Roger Waters heard what everyone in Genesis was saying about him. In a 1975 interview around the release of Wish You Were Here, the Pink Floyd bassist and vocalist responded to his peers’ suggestion that they were aiming for real art, while Pink Floyd, whose records were now selling in the millions, had grown more interested in appealing to the lowest common denominator and fading into the background.
While the word “diplomatic” is rarely used to describe Waters, he managed to address this criticism with a distinct lack of rancor. Here’s what he posits: Unlikely scenario, but, if someday Genesis—a whimsical prog band who just lost their visionary frontman and who would, within a year, release an album partially inspired by the novels of Emily Brontë—someday achieve the mainstream success enjoyed by Pink Floyd—a band so popular that characterizing them as “prog” feels somewhat minimizing, like calling Star Wars a “sci-fi” film—then there’s a good chance that they, too, would loosen their distinctions between high and low art.
Then in his early 30s, Waters was testing a theory about how rock stars might age gracefully in this miserable industry. It had been less than a decade since Pink Floyd’s artful and inventive debut, 1967’s The Piper at the Gates of Dawn, but they had already endured enough transformations, upended so many expectations, and achieved so many artistic highs as to feel like their best work could well be behind them. Looking back on the massive success of 1973’s The Dark Side of the Moon—a commercial and creative breakthrough that changed their lives forever—he came to understand what makes art connect with the masses. For better or worse, he decided, people were attracted to the chase: the ambition that drives us to even believe we could make something like Dark Side of the Moon. Once you do it, the story is over. “Wish You Were Here,” he explains, “came about by us going on in spite of the fact we’d finished.”

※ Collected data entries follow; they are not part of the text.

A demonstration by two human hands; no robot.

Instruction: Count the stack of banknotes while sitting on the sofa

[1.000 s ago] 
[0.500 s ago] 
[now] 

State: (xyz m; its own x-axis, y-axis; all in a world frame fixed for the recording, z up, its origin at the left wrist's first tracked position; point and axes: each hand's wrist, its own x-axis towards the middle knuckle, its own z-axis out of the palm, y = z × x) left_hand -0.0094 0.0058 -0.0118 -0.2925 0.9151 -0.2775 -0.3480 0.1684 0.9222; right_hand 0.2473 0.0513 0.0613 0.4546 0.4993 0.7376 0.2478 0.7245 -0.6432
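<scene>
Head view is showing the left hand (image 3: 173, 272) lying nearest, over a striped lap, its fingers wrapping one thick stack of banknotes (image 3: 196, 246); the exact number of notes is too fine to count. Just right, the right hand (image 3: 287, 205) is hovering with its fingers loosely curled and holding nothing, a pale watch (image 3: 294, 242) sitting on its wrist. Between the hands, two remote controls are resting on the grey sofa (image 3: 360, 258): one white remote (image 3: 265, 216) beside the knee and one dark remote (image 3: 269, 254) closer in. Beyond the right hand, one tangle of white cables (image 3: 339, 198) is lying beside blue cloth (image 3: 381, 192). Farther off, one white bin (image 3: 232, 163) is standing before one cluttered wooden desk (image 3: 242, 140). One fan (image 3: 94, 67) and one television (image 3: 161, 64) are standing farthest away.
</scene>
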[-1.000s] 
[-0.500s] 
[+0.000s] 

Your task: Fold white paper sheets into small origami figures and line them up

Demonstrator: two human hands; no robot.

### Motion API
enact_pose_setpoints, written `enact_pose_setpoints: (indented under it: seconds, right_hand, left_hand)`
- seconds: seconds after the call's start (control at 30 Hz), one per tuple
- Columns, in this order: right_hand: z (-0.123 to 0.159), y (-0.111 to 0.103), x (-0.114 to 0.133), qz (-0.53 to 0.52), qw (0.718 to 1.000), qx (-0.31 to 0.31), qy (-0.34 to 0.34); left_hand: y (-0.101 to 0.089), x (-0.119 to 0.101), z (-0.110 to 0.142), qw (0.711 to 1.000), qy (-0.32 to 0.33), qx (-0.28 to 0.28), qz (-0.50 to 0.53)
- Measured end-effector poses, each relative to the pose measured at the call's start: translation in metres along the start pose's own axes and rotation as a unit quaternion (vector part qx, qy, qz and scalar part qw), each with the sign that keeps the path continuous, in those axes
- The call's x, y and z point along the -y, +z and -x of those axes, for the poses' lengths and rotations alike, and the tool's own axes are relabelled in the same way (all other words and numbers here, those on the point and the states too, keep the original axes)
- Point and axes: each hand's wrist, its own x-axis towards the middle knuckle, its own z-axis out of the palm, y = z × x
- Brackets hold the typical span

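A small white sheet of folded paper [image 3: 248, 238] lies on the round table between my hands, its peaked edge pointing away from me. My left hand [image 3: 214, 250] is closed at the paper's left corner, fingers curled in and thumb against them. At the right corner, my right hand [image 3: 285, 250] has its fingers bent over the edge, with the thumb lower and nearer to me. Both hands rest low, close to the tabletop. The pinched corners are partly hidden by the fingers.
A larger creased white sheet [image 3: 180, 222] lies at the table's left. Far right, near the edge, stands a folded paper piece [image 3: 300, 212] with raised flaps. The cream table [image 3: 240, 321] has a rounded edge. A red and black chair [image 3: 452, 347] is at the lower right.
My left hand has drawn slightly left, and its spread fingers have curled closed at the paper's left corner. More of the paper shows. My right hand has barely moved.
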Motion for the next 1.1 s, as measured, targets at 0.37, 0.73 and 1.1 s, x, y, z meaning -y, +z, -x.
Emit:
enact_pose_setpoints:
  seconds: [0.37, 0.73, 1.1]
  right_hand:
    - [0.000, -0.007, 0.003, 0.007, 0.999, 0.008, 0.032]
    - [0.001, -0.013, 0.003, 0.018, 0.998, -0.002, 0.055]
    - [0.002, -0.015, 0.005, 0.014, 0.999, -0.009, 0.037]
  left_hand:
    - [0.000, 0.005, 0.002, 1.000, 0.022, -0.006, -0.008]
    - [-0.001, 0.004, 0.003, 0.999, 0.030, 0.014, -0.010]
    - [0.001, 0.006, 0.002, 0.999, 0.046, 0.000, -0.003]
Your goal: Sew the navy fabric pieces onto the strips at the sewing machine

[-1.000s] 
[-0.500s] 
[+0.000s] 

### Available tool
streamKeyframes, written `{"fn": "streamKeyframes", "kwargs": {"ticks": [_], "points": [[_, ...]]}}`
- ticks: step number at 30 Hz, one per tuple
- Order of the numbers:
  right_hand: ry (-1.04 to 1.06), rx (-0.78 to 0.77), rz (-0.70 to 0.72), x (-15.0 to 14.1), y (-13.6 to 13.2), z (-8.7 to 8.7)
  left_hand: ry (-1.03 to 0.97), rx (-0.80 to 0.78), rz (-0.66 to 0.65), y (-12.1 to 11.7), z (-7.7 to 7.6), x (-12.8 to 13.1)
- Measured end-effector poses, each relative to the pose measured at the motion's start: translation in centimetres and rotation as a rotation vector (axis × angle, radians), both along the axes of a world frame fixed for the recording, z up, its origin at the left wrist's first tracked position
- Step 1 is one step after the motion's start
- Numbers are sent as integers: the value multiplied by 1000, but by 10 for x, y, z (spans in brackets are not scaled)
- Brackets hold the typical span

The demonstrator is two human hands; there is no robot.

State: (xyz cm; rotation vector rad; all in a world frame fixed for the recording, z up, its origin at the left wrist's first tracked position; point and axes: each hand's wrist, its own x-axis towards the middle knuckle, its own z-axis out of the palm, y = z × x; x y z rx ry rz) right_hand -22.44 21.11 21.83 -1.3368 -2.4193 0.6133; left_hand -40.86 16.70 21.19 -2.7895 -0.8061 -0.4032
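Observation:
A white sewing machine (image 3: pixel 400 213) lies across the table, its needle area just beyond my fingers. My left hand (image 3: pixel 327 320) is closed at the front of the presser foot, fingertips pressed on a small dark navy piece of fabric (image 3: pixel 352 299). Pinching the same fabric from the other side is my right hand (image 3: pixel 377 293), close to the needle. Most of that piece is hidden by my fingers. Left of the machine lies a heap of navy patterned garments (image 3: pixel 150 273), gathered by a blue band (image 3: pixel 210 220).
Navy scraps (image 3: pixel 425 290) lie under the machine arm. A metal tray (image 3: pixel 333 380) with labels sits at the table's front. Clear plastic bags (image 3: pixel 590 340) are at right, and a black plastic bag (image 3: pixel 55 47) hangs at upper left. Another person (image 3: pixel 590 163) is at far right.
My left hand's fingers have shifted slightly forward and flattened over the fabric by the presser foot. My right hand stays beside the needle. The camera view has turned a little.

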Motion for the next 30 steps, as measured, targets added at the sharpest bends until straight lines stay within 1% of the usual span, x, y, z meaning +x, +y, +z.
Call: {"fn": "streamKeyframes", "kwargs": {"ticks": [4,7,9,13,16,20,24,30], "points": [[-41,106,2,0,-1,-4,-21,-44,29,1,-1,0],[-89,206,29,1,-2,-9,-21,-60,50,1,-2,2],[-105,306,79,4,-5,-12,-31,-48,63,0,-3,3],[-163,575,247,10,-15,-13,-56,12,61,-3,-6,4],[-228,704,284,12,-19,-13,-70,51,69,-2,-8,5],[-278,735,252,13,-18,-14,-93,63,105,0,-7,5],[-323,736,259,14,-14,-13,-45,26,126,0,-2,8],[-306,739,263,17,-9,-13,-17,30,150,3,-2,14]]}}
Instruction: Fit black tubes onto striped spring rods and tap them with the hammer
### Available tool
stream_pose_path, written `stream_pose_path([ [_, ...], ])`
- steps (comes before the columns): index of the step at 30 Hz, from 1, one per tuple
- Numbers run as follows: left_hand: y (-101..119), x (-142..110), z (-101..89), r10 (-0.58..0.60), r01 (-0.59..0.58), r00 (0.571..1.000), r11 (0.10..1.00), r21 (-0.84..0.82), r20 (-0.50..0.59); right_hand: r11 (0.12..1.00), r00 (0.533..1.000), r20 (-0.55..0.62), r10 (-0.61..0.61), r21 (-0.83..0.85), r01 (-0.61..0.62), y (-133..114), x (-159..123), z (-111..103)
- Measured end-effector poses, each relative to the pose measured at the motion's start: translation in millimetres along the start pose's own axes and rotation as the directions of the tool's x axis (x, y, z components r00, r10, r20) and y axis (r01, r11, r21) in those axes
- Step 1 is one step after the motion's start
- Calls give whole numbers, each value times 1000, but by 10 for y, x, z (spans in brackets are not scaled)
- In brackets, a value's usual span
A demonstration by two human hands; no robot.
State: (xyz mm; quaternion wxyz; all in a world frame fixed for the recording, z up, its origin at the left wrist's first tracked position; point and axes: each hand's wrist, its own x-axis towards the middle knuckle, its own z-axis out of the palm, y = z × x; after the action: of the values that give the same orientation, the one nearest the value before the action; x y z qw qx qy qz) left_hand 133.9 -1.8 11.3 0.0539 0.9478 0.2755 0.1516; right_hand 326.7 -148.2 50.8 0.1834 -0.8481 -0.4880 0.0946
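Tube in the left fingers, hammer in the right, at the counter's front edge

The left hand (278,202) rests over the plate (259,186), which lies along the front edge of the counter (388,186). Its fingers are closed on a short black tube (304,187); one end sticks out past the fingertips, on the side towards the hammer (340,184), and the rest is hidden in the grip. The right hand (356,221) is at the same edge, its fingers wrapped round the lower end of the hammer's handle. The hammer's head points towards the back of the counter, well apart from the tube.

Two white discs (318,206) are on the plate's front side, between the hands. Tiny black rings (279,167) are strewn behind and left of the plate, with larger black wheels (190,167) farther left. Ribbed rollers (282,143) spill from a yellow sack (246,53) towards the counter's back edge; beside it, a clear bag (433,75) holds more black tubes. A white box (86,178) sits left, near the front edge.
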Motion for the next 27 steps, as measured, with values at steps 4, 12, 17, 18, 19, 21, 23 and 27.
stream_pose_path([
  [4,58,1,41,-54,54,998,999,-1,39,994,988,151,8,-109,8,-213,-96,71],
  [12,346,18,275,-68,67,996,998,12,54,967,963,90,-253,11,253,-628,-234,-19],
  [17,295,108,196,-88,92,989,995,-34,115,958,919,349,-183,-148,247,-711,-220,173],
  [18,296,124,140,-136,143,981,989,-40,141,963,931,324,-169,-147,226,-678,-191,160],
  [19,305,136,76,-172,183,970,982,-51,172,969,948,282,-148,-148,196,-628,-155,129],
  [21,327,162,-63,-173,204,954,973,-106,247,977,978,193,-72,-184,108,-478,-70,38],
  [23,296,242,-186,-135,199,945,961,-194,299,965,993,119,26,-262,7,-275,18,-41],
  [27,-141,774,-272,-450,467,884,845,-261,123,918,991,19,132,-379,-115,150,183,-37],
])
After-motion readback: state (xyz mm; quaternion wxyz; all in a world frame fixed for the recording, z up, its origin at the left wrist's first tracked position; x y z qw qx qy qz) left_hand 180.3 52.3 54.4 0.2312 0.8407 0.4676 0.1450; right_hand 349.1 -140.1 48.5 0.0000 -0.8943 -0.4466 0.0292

At first, the creative process was just as labored as he makes it sound. The band—Waters, David Gilmour on guitar and vocals, Richard Wright on keys, Nick Mason on drums—was lost. Distracted. New songs emerged but they lacked any unifying theme. When they tested new material on the road, music journalists did what we sometimes do, which is to turn our backs on good bands when they get too popular, relitigate them based on their fame, and suggest the edge is gone—if there ever was an edge!—and, at the very least, the thing that once felt like magic has started to become stale. “The Floyd in fact seem so incredibly tired and seemingly bereft of true creative ideas,” Nick Kent wrote in a 1974 issue of NME, “one wonders if they really care about their music anymore.”